Where Court Tombs were also used to bury the death, they are more rectilinear in design.
Where they have an unroofed court at one end or in the middle of the monument, the court was used to access to one or more roofed burial chambers.
The Court Cairn of Creevykeel is the first court cairn to be excavated in Ireland by students from Harvard University back in 1935
Creevykeel is among the finest examples of a full court tomb in Ireland. It dates back to the Neolithic period, 4000 - 2500 B.C..
During the excavation, flint arrow heads, stone axes and other artifacts were discovered.

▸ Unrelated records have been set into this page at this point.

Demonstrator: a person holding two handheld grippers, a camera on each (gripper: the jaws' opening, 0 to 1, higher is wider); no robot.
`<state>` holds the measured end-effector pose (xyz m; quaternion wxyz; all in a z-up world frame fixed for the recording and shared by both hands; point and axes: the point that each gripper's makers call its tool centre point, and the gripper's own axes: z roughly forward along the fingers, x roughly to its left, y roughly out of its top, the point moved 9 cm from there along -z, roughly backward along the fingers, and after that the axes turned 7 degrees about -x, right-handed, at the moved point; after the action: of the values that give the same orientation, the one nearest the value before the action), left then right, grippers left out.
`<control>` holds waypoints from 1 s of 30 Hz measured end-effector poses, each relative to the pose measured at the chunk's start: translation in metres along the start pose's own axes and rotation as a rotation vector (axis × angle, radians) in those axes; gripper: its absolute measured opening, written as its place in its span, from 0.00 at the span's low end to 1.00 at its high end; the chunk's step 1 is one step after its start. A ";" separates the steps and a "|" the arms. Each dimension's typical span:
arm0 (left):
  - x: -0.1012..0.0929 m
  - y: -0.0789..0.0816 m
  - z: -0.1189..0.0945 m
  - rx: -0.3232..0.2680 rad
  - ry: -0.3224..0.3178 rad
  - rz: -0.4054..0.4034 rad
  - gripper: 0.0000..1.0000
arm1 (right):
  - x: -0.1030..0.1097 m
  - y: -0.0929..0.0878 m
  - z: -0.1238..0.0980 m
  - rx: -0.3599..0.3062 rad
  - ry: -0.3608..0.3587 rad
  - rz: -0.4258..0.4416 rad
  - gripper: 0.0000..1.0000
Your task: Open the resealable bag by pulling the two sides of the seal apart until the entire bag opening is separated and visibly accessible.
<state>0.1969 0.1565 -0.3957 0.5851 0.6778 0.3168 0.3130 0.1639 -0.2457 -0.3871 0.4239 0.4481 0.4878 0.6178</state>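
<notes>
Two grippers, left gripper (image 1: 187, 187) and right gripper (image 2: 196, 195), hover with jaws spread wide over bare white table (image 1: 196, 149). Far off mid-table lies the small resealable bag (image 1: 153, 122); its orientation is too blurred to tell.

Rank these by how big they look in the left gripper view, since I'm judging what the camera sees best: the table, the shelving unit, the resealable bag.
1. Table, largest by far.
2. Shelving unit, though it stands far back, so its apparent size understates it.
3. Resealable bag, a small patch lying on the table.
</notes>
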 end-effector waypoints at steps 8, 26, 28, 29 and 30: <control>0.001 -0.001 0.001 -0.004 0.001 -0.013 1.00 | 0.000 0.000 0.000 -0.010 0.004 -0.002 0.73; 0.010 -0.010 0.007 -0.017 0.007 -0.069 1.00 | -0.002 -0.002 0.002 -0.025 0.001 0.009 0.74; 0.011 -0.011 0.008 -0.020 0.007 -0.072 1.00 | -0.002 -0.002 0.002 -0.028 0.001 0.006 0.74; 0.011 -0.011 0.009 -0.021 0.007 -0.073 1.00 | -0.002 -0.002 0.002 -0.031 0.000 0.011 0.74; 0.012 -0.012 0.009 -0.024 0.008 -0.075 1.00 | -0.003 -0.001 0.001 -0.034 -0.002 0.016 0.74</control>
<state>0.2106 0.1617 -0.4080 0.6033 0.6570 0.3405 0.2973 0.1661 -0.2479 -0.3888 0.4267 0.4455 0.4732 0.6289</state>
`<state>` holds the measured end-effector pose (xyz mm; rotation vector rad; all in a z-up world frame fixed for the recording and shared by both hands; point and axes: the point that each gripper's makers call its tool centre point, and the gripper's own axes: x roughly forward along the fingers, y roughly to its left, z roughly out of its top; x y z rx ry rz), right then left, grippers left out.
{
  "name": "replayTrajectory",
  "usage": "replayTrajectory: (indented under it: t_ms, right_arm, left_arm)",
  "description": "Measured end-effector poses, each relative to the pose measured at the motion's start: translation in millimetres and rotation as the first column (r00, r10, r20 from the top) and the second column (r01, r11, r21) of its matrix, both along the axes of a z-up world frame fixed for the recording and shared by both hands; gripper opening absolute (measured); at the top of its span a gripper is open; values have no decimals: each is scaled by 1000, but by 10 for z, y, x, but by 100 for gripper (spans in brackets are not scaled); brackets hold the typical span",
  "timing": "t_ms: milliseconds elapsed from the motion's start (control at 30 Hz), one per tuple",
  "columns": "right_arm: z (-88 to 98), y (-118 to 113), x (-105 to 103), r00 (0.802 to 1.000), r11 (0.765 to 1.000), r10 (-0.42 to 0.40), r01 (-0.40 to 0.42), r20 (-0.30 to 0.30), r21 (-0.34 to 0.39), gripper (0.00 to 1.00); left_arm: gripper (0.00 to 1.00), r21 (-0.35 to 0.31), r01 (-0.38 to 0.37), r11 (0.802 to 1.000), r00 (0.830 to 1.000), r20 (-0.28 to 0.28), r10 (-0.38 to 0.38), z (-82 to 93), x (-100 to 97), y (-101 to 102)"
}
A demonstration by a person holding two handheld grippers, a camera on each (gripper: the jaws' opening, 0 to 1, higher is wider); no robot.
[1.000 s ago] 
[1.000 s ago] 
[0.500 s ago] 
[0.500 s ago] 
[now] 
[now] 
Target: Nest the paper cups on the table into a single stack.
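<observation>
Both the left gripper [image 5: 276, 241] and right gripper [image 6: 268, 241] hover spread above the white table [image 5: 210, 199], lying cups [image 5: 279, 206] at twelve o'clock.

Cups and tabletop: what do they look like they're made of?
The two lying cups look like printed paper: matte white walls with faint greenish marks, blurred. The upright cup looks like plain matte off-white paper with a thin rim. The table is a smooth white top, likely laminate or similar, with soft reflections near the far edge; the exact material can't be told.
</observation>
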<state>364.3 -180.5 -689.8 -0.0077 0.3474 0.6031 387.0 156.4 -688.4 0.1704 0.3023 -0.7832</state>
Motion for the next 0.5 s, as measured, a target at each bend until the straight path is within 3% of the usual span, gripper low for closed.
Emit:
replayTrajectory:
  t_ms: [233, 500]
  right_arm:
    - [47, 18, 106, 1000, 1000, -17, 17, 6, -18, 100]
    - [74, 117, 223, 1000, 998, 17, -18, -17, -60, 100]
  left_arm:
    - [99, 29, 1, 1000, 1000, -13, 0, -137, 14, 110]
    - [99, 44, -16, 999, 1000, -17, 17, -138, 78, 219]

The cairn is about 50 meters in lenght and the front of the cairn is approx. twenty meters across. The entrance into the court is at the east, and consists of a narrow passage-way lined with upright stones. The court is among the largest of its type in Ireland, measuring 15 m long by 9 m wide. From the court is the entrance to the burial gallery which is divided by upright stones into two chambers and was originally covered by a roof.
Within the court are the remains of kiln which was added in Early christian times by iron smelters.
Deerpark Court Tomb
Deerpark Court Tomb is a large and imposing monument considered by many to be the finest example of a central court tomb in Ireland.
Deerpark Court Tomb is built with rough, limestone slabs, few of which exceed 1m in height. It consists of an oval shaped court, 15m in length, with a pair of twin galleries at the east end and a single gallery opposite these at the west end, which give a total length of 30m. An entrance passage links the court to the edge of the remaining kerb stones and is located on the south side of the monument. Each gallery is divided into two chambers.